The HZDS immediately criticised Palko's comments about Mečiar, saying they were part of a "long-term and until now ungrounded criminalisation of political opponents," in an official statement signed by HZDS deputy chair Rudolf Žiak.

"[Coming one day] before the upcoming municipal elections [which took place December 6-7] this is a clear attempt to manipulate public opinion against the strongest opposition party," the statement said.

Lexa's lawyers, meanwhile, alleged that certain underworld figures were used as witnesses against Lexa in return for unspecified rewards.

Lexa's former lawyer Juraj Trokan said: "According to our information there has been an effort to promise rewards to people from the underworld if they speak out [against Lexa]."

Recently, two alleged mafia bosses - Ľuboš Ferus and Mikuláš Černák - were released from custody and jail respectively, leading some media to speculate that they provided information that led to the arrest of Lexa. Palko, however, categorically denied the allegations.

"Absolutely not," he said, when asked whether police convinced mafia figures to testify against Lexa in return for their freedom.

The alleged Nitra region underworld boss Ferus was allegedly seen on the crime scene of the Remiáš murder, while Ferus's lawyer, Ladislav Kuruc, was photographed this autumn in a Bratislava cafe sitting at a table with Lexa. Ferus, however, denied that he had ever had any dealings with Lexa and said he had never even met Lexa in person.

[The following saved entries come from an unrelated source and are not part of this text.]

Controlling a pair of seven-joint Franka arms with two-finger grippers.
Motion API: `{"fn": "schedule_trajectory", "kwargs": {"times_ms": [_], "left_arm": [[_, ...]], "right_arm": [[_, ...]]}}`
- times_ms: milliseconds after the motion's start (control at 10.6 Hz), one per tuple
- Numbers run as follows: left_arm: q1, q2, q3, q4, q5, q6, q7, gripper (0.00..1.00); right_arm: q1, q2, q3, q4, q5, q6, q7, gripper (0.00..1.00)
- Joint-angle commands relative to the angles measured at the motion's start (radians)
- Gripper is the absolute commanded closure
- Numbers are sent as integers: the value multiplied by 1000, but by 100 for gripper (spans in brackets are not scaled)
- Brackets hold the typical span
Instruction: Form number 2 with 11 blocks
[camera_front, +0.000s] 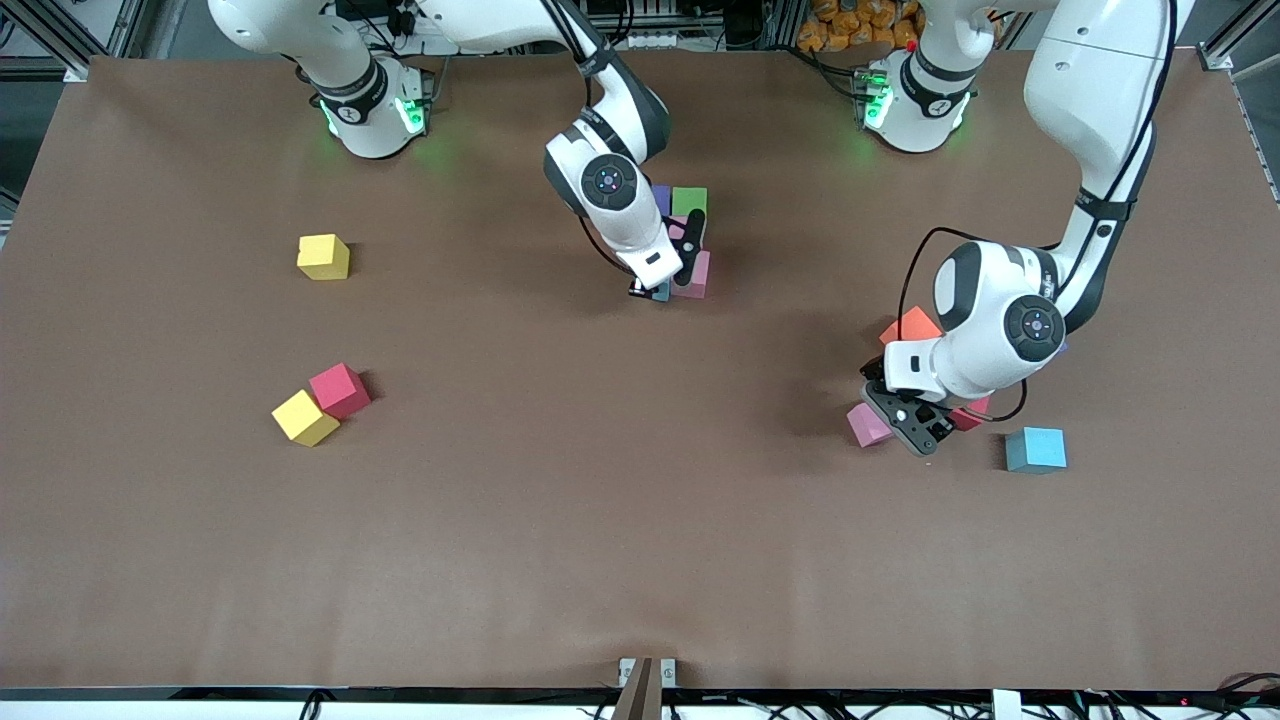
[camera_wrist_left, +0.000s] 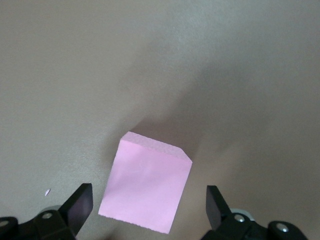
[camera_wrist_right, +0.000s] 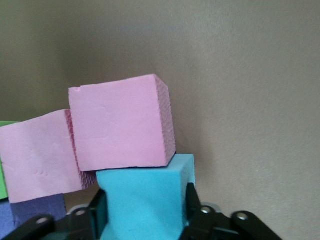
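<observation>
The number 2 shows as a small cluster mid-table near the robots: a purple block (camera_front: 661, 198), a green block (camera_front: 689, 200) and two pink blocks (camera_front: 695, 275) (camera_wrist_right: 35, 155). My right gripper (camera_front: 660, 290) (camera_wrist_right: 146, 202) is low at the cluster's nearer end. Its fingers press both sides of a light blue block (camera_wrist_right: 145, 195) that touches the pink block (camera_wrist_right: 120, 122). My left gripper (camera_front: 915, 435) (camera_wrist_left: 147, 197) hangs open just over another pink block (camera_front: 868, 424) (camera_wrist_left: 147, 182) at the left arm's end. A finger stands on each side of it, apart from it.
Loose blocks: orange (camera_front: 910, 325), red (camera_front: 970, 413) and light blue (camera_front: 1036, 449) around the left gripper. A yellow one (camera_front: 323, 256) lies toward the right arm's end, with a red (camera_front: 340, 390) and a yellow (camera_front: 305, 417) touching nearer the camera.
</observation>
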Motion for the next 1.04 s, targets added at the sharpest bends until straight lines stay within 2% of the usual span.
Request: {"fn": "schedule_trajectory", "kwargs": {"times_ms": [0,566,849,943], "left_arm": [[-1,13,5,9,-13,5,60,0],[-2,34,5,15,-1,6,50,0],[-4,30,5,15,1,-24,-37,0],[-7,30,5,18,1,-30,-44,16]], "right_arm": [[23,50,-3,8,32,11,24,0],[14,8,-26,16,32,-52,7,0],[16,10,-58,20,30,-49,-94,0],[16,10,-67,22,30,-46,-102,0]]}}
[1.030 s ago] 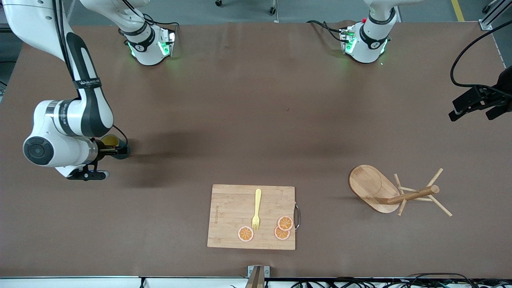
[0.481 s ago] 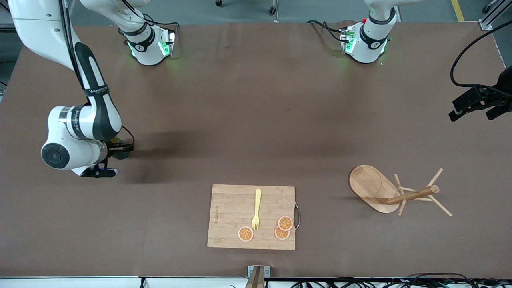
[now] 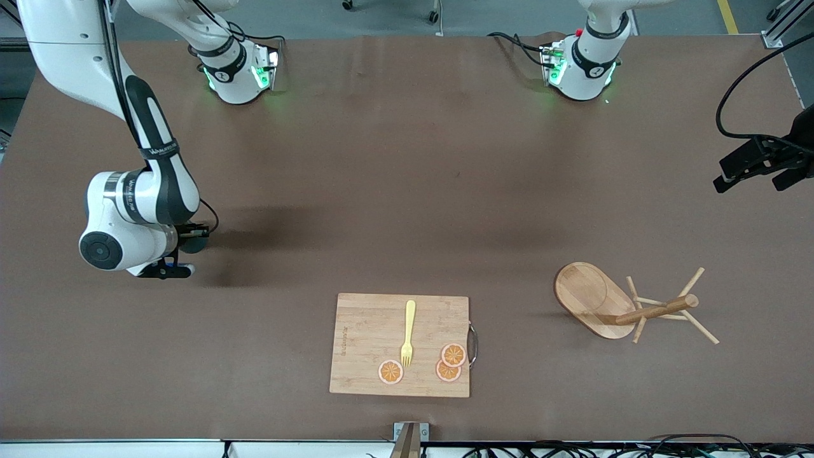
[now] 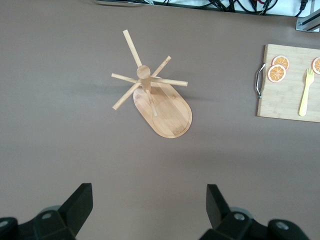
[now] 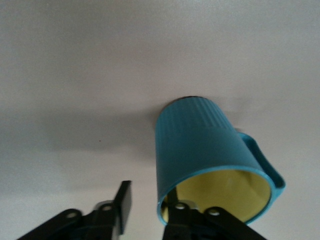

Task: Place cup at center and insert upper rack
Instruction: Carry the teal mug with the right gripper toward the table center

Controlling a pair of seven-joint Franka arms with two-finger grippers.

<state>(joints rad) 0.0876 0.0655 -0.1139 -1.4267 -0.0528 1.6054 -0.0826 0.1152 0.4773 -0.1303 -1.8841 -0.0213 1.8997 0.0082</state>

Černák, the alleged underworld boss of central Slovakia's Banská Bystrica region, was released three weeks ago after serving half of his jail term for extortion and a number of other crimes including tax evasion. On his release he was transported straight from jail to an unknown place, where he gave testimony on an unspecified matter at his own request.

Palko refused to comment on these two figures in relation to the Lexa arrest.

"I see no reason to comment on [the allegations that Černák testified against Lexa] to unnecessarily raise his importance," said Palko, and later repeated the same statement of Ferus.

He added, however, that Černák was not under police protection. The minister also said that the charges against Lexa had been supported by "dozens of testimonies from witnesses, of which nearly 10 are secret witnesses".

The minister also said that he expected complications to arise while the case was being solved because "what we are facing now is not just one man who had power and committed crimes," Palko said.

"What we are facing is a large group of people who have no scruples and have hundreds of millions of crowns to try to influence the matter through illegal means.

"For years we have been trying to deal with state terrorism, with the president's son's kidnapping and the murders that followed in an attempt to cover up that crime," said Palko.